At times are we like that, and in need of that kind of care? 

And then there is Mary -- Mary Magdalene.  Not the Virgin Mary who first brought Jesus into the world, but the more questionable and mysterious Mary whose life was changed in relationship with Jesus.  Her faith is not intuitive and instinctive like John’s; nor impulsive and mercurial like Peter’s; hers is harder-won, more earned by experience and the school of hard spiritual knocks, more won by real and deep-down change in who she has been.

She stays at the tomb.  She doesn’t go home either in simple faith or terrible doubt.  She stays at the only place she knows to be at the moment, and lets herself cry – to express and share her grief at the loss of what she had come to count on.  She’s not afraid of her tears and what she feels.  Nor is she afraid to poke around, to look into corners, to ask the difficult questions, to not settle for simple answers – and as she does that, it is she, alone of the three who comes to see angels.  It is she, of all of them, who is the first to hear the voice of her beloved and God’s Beloved, speaking directly to her and reaching her heart.  It is she, of all of us, who is the first to be changed once again, led by the living Christ into new life once more beyond the death of what she had and what she has been.

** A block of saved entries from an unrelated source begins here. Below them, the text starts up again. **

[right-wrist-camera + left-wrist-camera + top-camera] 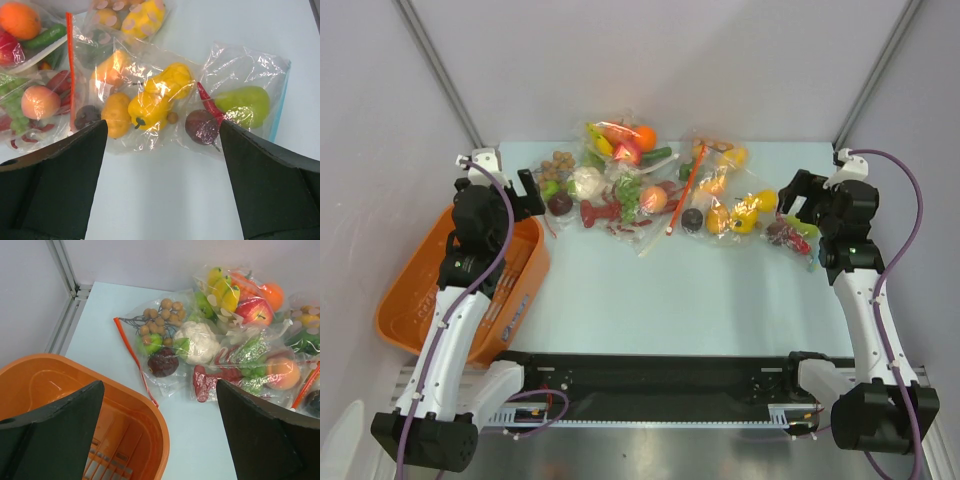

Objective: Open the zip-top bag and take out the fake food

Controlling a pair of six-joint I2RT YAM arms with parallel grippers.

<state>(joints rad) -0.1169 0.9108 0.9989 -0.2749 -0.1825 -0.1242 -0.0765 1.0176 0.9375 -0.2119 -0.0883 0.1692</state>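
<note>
Hanging with jaws spread wide and holding nothing: left gripper [157, 390] over the rim of a smooth moulded orange basket [161, 440], right gripper [162, 131] above the pale matte table [165, 200]. Just ahead of the right gripper the zip-top bag [131, 142] lies flat on the table, its thin crinkly clear film throwing glare, with an orange-red zip strip [70, 70] along its left edge; sealed or not, hard to say. Inside, the fake food [150, 107]: glossy lobed yellow pepper, rounded orange pieces, dark purple ball. Right wrist view shows these shapes plainly; top view places the bag within a heap of similar pouches at the table's far side. Left wrist view gives a different pouch [160, 340] holding knobbly white cauliflower and brown balls.
</note>
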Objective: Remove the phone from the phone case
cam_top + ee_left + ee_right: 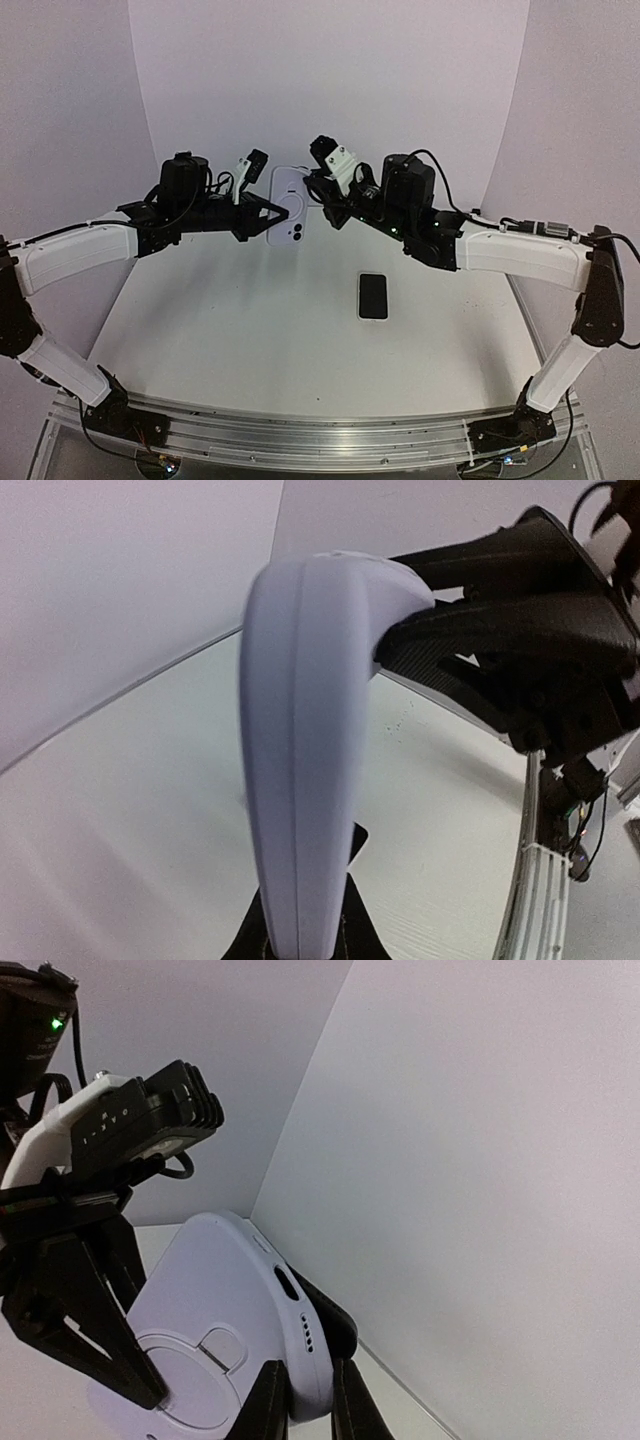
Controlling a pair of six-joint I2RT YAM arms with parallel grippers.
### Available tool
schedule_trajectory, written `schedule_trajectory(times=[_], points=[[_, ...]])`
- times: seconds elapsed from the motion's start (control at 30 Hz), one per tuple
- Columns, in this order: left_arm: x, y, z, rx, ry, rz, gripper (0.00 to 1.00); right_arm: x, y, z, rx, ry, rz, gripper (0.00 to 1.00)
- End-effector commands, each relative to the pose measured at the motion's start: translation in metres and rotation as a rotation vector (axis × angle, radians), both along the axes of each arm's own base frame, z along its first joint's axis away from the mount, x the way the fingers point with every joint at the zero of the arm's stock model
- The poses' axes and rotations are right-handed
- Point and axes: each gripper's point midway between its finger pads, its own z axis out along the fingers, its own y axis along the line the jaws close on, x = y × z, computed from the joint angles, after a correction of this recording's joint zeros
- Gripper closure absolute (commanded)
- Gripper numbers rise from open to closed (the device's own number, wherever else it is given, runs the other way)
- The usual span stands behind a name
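The lavender phone case (290, 212) is held upright in the air above the far part of the table (230, 330), its back with the round ring facing the overhead camera, between the two arms. The left gripper (264, 213) is clamped on the case's left edge, and the right gripper (318, 190) has its jaws closed on the opposite edge, one finger on each face in the right wrist view. The black phone (373, 295) lies flat on the table, dark face up, well apart from the case and nearer the right arm.
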Motion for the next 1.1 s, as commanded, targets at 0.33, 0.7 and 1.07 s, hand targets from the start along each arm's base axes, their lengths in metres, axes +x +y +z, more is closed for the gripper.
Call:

Perhaps sometimes we are like her.  At if not, at the very least we can, like the other disciples, take courage and take heart from what she and others have to tell us.

And isn’t that the promise of Easter?  That when the temples we know become tombs, when the things we cling to for hope and reassurance disappear or are taken from us, that God in Christ is not absent, not gone, not dead – but only beginning to do some new thing, wanting to meet us in some new way, waiting to lead us into an even deeper life and way of life with God. 

It happens, of course, in God’s own time.  The promise of new life doesn’t come in the way we expect, or at first are even able to understand.

But we all shall come to see it, each in our own way because God in Christ is not dead.  He is risen.  He is alive and coming to us in and beyond the darkness.